* The task
Nothing outside the stretch is wanted. Repeat exactly the lines of the listing below from the one that contains "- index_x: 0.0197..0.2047" through the one that contains "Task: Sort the", both ends included.

* Collected material

=====

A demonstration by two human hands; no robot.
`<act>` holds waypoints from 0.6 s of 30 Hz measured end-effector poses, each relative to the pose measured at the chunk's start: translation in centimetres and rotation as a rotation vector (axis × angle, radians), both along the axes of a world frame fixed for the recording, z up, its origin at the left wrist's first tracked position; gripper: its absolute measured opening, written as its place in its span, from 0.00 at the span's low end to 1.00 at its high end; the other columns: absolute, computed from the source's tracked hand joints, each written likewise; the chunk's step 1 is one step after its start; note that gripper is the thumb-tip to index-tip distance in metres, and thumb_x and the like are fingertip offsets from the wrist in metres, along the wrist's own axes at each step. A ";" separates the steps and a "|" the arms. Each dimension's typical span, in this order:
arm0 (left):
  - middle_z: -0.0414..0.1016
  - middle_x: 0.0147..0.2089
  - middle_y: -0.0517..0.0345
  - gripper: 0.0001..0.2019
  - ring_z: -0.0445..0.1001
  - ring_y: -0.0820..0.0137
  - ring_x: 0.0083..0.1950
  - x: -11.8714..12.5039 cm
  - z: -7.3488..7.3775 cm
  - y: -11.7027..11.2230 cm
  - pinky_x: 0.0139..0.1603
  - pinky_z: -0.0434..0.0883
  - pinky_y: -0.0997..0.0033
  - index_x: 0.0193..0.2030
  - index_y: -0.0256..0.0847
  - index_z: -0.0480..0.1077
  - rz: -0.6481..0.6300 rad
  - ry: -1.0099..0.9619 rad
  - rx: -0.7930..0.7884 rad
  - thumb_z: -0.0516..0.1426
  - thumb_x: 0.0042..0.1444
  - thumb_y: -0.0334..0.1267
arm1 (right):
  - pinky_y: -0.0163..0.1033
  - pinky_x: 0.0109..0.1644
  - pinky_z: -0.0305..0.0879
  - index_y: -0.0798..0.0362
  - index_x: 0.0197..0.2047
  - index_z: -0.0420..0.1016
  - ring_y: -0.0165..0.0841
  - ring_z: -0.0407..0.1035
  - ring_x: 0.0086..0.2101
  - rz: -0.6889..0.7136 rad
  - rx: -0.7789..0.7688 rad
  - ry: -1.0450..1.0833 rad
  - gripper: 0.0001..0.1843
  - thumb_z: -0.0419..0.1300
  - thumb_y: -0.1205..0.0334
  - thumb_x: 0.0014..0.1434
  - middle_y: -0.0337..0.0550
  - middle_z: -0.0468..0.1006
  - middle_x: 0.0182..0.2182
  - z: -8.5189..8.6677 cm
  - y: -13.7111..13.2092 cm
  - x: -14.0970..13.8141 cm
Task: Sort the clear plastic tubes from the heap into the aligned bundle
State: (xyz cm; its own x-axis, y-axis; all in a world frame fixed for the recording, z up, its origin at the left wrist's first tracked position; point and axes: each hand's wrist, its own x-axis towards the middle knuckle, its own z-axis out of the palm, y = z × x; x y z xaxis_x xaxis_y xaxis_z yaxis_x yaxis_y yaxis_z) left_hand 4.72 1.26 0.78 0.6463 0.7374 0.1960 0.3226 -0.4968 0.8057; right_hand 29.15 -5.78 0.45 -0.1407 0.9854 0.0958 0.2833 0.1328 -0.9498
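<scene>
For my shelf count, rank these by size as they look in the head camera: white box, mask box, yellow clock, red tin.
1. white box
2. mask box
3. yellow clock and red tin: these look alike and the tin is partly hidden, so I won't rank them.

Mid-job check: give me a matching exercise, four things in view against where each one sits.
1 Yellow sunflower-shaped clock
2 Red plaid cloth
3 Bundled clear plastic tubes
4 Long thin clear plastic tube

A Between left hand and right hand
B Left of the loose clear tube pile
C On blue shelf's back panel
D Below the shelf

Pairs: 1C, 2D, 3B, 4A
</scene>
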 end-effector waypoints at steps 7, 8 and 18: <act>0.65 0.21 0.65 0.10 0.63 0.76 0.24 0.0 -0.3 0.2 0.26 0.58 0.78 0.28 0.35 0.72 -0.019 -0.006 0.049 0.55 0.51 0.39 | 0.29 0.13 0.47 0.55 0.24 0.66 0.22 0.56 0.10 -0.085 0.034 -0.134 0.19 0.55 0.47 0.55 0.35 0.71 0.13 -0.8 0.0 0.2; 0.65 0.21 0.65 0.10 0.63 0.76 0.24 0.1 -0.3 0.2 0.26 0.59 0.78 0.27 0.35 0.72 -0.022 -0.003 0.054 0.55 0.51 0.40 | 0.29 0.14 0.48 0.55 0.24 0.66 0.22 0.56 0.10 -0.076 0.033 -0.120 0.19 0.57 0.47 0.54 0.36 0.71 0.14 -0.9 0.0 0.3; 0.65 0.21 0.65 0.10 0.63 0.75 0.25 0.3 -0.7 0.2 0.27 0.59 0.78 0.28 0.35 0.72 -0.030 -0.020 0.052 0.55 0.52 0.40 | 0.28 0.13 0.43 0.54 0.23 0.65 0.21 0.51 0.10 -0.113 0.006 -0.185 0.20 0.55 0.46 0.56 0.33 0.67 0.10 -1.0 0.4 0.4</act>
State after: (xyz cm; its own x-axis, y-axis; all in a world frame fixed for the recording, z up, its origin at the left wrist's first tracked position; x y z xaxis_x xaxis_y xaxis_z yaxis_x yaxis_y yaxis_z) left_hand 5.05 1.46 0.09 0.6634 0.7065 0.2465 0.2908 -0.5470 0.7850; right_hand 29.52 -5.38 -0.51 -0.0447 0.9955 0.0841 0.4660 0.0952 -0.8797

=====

* Completed exercise
  - index_x: 0.0197..0.2047
  - index_z: -0.0420..0.1016
  - ring_y: -0.0165..0.0841
  - ring_z: -0.0407..0.1035
  - ring_x: 0.0086..0.2101
  - rz: -0.6889..0.7136 rad
  - rx: -0.7789..0.7688 rad
  - ry: -1.0450..1.0833 rad
  - gripper: 0.0001..0.1843
  - thumb_z: -0.0419..0.1300
  - thumb_y: -0.1205..0.0334
  - thumb_x: 0.0014..0.1434
  - middle_y: -0.0337..0.0550
  - middle_z: -0.0468..0.1006
  - middle_x: 0.0182..0.2182
  - z: -8.5189..8.6677 cm
  - y: -13.7111..13.2092 cm
  - x: -14.0970..13.8141 cm
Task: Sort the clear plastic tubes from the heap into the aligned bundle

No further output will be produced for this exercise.